BEGIN EXERCISE DATA
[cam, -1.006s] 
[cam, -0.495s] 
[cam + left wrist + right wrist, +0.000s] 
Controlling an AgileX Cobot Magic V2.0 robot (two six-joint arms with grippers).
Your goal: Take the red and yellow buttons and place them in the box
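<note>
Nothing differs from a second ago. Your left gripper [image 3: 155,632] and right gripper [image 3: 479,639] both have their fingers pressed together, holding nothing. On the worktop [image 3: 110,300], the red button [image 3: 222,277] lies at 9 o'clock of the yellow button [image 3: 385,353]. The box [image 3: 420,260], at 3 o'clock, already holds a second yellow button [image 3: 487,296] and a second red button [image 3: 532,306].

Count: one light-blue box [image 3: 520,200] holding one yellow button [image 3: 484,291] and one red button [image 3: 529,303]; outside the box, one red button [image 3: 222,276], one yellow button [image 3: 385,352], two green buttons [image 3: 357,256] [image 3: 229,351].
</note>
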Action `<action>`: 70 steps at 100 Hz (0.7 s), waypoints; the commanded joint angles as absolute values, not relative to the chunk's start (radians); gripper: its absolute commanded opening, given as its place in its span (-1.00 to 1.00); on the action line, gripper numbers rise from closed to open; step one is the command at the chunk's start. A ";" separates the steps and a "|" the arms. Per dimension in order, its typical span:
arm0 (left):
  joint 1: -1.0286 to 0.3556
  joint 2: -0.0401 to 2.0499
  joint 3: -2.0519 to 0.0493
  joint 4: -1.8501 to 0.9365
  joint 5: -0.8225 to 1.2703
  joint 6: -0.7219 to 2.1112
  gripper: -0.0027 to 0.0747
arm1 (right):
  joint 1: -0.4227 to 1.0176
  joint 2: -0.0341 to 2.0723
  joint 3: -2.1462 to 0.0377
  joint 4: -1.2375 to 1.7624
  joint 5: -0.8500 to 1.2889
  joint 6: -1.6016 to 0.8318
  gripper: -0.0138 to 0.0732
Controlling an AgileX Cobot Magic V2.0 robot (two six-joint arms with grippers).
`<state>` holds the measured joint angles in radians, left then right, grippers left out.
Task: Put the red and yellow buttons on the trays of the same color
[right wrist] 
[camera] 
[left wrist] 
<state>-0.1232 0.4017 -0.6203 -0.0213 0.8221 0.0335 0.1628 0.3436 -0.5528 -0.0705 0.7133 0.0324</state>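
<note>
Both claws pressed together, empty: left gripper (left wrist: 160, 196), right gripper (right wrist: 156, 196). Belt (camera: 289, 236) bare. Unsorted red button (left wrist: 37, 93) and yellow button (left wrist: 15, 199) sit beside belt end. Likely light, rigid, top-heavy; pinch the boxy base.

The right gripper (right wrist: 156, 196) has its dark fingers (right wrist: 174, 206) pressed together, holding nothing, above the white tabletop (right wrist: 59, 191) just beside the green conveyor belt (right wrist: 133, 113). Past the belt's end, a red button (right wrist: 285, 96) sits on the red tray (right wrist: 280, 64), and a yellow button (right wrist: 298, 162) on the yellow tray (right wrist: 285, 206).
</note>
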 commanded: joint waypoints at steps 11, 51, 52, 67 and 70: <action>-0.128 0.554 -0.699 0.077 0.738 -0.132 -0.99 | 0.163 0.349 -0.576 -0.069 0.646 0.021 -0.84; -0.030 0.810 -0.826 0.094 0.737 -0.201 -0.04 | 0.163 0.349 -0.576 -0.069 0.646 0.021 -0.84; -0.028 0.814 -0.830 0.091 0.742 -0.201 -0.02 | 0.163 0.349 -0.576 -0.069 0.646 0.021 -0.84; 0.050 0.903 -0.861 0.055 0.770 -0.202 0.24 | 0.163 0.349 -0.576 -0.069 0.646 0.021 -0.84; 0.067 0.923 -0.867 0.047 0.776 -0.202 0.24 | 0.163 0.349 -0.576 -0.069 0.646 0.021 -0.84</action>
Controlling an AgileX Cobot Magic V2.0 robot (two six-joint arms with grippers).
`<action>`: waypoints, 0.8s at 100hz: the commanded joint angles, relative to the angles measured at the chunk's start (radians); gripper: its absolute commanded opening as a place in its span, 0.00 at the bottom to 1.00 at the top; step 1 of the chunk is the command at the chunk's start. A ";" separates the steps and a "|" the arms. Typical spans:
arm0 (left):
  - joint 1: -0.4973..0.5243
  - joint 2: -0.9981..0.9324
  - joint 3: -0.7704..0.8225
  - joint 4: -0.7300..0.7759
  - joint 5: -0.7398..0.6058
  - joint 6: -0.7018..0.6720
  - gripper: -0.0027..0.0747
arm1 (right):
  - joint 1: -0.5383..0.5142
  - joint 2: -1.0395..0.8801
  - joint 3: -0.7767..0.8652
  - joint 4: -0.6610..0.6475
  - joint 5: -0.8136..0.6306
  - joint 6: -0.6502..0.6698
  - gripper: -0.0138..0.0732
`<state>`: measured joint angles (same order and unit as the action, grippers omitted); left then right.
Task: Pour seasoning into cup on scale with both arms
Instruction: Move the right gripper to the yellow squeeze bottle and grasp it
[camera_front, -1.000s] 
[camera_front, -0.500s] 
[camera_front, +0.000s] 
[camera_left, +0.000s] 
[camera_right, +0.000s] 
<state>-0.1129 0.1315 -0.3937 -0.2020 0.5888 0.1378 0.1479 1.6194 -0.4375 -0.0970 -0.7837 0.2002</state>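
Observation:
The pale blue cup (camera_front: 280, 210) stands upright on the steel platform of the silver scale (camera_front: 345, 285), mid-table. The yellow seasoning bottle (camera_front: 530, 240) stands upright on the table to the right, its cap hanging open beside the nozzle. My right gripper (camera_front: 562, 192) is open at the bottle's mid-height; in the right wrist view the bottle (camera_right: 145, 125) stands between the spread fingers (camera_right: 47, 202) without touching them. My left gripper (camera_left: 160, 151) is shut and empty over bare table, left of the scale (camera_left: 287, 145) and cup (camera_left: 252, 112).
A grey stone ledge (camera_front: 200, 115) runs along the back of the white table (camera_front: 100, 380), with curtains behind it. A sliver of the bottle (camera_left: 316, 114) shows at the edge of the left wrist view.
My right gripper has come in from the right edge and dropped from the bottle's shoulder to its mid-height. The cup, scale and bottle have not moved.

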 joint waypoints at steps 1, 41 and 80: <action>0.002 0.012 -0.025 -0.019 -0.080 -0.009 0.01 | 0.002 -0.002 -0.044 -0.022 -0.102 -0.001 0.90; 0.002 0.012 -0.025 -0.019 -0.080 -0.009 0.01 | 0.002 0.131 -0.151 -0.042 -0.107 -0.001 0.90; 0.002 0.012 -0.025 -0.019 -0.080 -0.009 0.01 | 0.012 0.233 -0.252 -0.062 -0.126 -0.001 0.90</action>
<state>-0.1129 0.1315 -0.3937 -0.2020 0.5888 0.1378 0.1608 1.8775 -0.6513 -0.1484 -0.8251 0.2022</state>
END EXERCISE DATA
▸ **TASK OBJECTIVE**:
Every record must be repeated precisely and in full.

▸ **EXERCISE OUTPUT**:
[cam, -1.006s] 
[cam, -0.495s] 
[cam + left wrist + right wrist, +0.000s] 
Controlling an AgileX Cobot Magic V2.0 robot (two six-joint arms with grippers).
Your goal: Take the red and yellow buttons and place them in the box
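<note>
Nothing differs from a second ago. Your left gripper [image 3: 155,632] and right gripper [image 3: 479,639] both have their fingers pressed together, holding nothing. On the worktop [image 3: 110,300], the red button [image 3: 222,277] lies at 9 o'clock of the yellow button [image 3: 385,353]. The box [image 3: 420,260], at 3 o'clock, already holds a second yellow button [image 3: 487,296] and a second red button [image 3: 532,306].

Count: one light-blue box [image 3: 520,200] holding one yellow button [image 3: 484,291] and one red button [image 3: 529,303]; outside the box, one red button [image 3: 222,276], one yellow button [image 3: 385,352], two green buttons [image 3: 357,256] [image 3: 229,351].
</note>
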Action `<action>`: 70 steps at 100 Hz (0.7 s), waypoints; the commanded joint angles as absolute values, not relative to the chunk's start (radians); gripper: its absolute commanded opening, given as its place in its span (-1.00 to 1.00); on the action line, gripper numbers rise from closed to open; step one is the command at the chunk's start. A ";" separates the steps and a "|" the arms. Per dimension in order, its typical span:
arm0 (left):
  joint 1: -1.0286 to 0.3556
  joint 2: -0.0401 to 2.0499
  joint 3: -2.0519 to 0.0493
  joint 4: -1.8501 to 0.9365
  joint 5: -0.8225 to 1.2703
  joint 6: -0.7219 to 2.1112
  gripper: -0.0027 to 0.0747
arm1 (right):
  joint 1: -0.4227 to 1.0176
  joint 2: -0.0341 to 2.0723
  joint 3: -2.1462 to 0.0377
  joint 4: -1.2375 to 1.7624
  joint 5: -0.8500 to 1.2889
  joint 6: -1.6016 to 0.8318
  gripper: -0.0138 to 0.0732
Controlling an AgileX Cobot Magic V2.0 robot (two six-joint arms with grippers).
`<state>` holds the measured joint angles in radians, left then right, grippers left out.
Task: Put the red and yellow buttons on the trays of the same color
[right wrist] 
[camera] 
[left wrist] 
<state>-0.1232 0.4017 -0.6203 -0.0213 0.8221 0.0335 0.1628 0.3436 -0.5528 -0.0705 0.7133 0.0324</state>
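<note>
Both claws pressed together, empty: left gripper (left wrist: 160, 196), right gripper (right wrist: 156, 196). Belt (camera: 289, 236) bare. Unsorted red button (left wrist: 37, 93) and yellow button (left wrist: 15, 199) sit beside belt end. Likely light, rigid, top-heavy; pinch the boxy base.

The right gripper (right wrist: 156, 196) has its dark fingers (right wrist: 174, 206) pressed together, holding nothing, above the white tabletop (right wrist: 59, 191) just beside the green conveyor belt (right wrist: 133, 113). Past the belt's end, a red button (right wrist: 285, 96) sits on the red tray (right wrist: 280, 64), and a yellow button (right wrist: 298, 162) on the yellow tray (right wrist: 285, 206).
</note>
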 commanded: joint waypoints at steps 11, 51, 52, 67 and 70: <action>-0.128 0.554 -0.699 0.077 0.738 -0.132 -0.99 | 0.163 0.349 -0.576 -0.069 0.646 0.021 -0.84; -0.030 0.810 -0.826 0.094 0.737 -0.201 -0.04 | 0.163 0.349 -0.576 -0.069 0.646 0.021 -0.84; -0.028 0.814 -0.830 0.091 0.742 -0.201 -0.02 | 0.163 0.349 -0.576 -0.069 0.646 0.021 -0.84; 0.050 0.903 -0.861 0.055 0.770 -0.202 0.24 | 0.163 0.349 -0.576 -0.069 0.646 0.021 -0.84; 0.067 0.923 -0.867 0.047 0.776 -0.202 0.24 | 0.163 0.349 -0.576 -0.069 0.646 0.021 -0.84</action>
Controlling an AgileX Cobot Magic V2.0 robot (two six-joint arms with grippers).
`<action>`: waypoints, 0.8s at 100hz: the commanded joint angles, relative to the angles measured at the chunk's start (radians); gripper: its absolute commanded opening as a place in its span, 0.00 at the bottom to 1.00 at the top; step 1 of the chunk is the command at the chunk's start. A ";" separates the steps and a "|" the arms. Typical spans:
arm0 (left):
  - joint 1: -0.4973..0.5243
  - joint 2: -0.9981..0.9324
  - joint 3: -0.7704..0.8225
  - joint 4: -0.7300..0.7759
  - joint 5: -0.7398..0.6058
  - joint 6: -0.7018..0.6720
  - gripper: -0.0027..0.0747
arm1 (right):
  - joint 1: -0.5383..0.5142
  - joint 2: -1.0395..0.8801
  - joint 3: -0.7767..0.8652
  - joint 4: -0.6610..0.6475
  - joint 5: -0.8136..0.6306
  - joint 6: -0.6502..0.6698
  - gripper: -0.0138..0.0732
`<state>`: measured joint angles (same order and unit as the action, grippers omitted); left then right.
Task: Pour seasoning into cup on scale with both arms
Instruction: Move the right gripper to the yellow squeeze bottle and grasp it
[camera_front, -1.000s] 
[camera_front, -0.500s] 
[camera_front, +0.000s] 
[camera_left, +0.000s] 
[camera_right, +0.000s] 
<state>-0.1129 0.1315 -0.3937 -0.2020 0.5888 0.1378 0.1479 1.6194 -0.4375 -0.0970 -0.7837 0.2002</state>
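Observation:
The pale blue cup (camera_front: 280, 210) stands upright on the steel platform of the silver scale (camera_front: 345, 285), mid-table. The yellow seasoning bottle (camera_front: 530, 240) stands upright on the table to the right, its cap hanging open beside the nozzle. My right gripper (camera_front: 562, 192) is open at the bottle's mid-height; in the right wrist view the bottle (camera_right: 145, 125) stands between the spread fingers (camera_right: 47, 202) without touching them. My left gripper (camera_left: 160, 151) is shut and empty over bare table, left of the scale (camera_left: 287, 145) and cup (camera_left: 252, 112).
A grey stone ledge (camera_front: 200, 115) runs along the back of the white table (camera_front: 100, 380), with curtains behind it. A sliver of the bottle (camera_left: 316, 114) shows at the edge of the left wrist view.
My right gripper has come in from the right edge and dropped from the bottle's shoulder to its mid-height. The cup, scale and bottle have not moved.
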
 joint waypoints at steps 1, 41 and 80: <action>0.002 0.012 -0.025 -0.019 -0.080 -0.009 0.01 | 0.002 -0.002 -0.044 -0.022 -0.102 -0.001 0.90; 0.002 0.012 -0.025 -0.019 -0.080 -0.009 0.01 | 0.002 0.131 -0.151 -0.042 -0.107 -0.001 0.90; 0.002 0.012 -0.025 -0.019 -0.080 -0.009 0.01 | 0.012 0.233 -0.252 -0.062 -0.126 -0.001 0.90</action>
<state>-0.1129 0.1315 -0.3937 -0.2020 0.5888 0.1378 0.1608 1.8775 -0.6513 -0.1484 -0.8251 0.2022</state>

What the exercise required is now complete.